__The problem__
In the material below, find all lines with the string "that" and copy them.

::::::::

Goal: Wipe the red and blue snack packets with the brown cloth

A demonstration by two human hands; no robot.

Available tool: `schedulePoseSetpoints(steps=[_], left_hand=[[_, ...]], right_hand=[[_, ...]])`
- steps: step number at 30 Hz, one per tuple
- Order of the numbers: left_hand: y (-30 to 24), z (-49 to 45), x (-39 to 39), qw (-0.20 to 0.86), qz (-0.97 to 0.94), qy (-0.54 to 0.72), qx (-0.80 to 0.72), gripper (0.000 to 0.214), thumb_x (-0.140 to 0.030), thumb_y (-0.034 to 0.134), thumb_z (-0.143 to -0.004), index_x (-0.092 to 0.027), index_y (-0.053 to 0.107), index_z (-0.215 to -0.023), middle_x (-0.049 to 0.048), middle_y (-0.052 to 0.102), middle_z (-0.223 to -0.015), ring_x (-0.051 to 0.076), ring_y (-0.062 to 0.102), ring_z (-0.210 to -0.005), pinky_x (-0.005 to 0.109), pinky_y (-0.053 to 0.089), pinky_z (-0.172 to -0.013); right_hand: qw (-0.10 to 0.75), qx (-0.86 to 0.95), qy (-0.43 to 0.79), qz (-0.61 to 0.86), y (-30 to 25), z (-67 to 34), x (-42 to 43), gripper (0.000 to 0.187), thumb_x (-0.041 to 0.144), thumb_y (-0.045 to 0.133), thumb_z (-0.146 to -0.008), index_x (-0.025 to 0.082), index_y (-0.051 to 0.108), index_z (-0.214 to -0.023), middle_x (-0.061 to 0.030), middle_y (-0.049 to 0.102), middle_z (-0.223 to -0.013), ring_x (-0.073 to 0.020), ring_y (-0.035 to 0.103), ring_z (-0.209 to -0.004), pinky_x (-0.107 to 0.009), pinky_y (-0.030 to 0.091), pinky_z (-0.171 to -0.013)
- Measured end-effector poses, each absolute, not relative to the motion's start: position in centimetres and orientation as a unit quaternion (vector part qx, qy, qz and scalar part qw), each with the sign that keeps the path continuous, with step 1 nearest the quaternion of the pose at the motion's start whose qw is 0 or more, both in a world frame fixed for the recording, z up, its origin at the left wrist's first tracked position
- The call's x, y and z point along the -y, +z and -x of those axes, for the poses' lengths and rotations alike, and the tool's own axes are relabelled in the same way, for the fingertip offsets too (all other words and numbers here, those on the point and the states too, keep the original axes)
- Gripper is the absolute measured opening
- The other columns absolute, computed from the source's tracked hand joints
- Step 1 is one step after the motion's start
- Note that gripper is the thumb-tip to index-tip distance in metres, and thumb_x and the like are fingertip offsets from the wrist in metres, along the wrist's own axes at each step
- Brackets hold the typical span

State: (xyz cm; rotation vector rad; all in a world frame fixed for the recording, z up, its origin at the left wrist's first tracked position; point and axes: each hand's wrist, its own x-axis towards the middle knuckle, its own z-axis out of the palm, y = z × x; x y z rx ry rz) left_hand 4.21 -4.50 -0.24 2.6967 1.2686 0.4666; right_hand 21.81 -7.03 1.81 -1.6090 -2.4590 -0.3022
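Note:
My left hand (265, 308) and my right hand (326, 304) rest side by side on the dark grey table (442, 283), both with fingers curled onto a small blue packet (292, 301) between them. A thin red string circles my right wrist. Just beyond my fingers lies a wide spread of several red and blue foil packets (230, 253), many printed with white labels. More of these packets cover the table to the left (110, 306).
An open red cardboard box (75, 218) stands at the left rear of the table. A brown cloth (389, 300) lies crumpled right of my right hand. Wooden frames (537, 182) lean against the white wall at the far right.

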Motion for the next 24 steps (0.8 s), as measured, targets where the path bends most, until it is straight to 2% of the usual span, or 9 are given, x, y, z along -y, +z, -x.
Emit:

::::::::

__Task output__
- Measured end-effector poses, each absolute, not relative to the motion's start: position in centimetres and orientation as a unit quaternion (vector part qx, qy, qz and scalar part qw), each with the sign that keeps the path continuous, with step 1 nearest the quaternion of the pose at the motion's start whose qw is 0 or more, both in a world frame fixed for the recording, z up, its origin at the left wrist's first tracked position
- Note that gripper is the thumb-tip to index-tip distance in metres, and thumb_x and the like are fingertip offsets from the wrist in metres, along the wrist's own axes at each step

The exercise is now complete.